First, Gardner summarizes Penrose’s views on the replicability of consciousness:

…Penrose’s two best sellers, The Emperor’s New Mind and its sequel, Shadows of the Mind, were slashing attacks on the opinions of a few artificial intelligence mavens that in just a few decades computers made with wires and switches will be able to do everything a human mind can do. Advanced computers, it was said, will some day replace the human race and colonize the cosmos! Penrose disagrees. Not until we know more about laws below the level of quantum mechanics, he argues, can computers cross that mysterious threshold separating our self-awareness from the unconscious networks of computers. Maybe the threshold will never be crossed. Computers of the sort we know how to build obviously are no more aware of what they do than a typewriter knows it is typing….

Amen.

Now, on to physics:

Penrose is frank in admitting that he has “prejudices” which other physicists reject. For another instance, he is not impressed by the “many-worlds interpretation” of quantum phenomena. According to this eccentric view, every time a quantum event takes place the entire universe splits into two or more parallel universes, each containing a possible outcome of the event!

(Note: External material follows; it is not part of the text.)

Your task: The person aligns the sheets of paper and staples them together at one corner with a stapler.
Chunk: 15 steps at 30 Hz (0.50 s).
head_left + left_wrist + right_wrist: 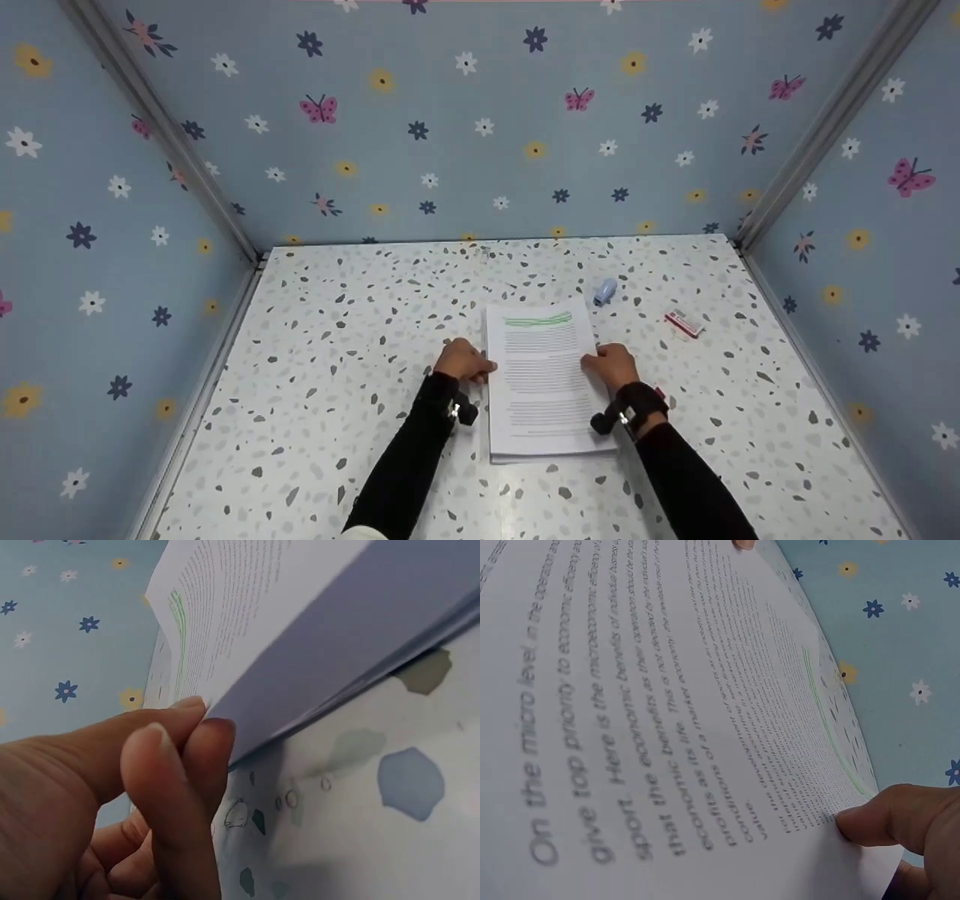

Take the notorious case known as “Schrödinger’s cat.” Imagine a cat inside a closed box along with a Geiger counter that emits random clicks. The first click triggers a device that kills the cat. Some quantum experts, notably Eugene Wigner, believed that no quantum event is real until it is observed by a conscious mind. Until someone opens the box and looks, the poor cat is a “superposition” of two quantum states, dead and alive. In the many-worlds interpretation the cat remains alive in one world, dies in the other. This proliferation of new universes, like the forking branches of a rapidly growing tree, naturally must include duplicates of you and me!

If these billions upon billions of sprouting universes are not “real” in the same way our universe is real, but only imaginary artifacts, then the many-worlds interpretation is just another way of talking about quantum events. Yes, the talk erases some of the bizarre concepts of quantum theory, but with such an enormous violation of Occam’s razor….

And that’s just a taste of the nuggets to be mined in Gardner’s review. Makes me want to buy the book.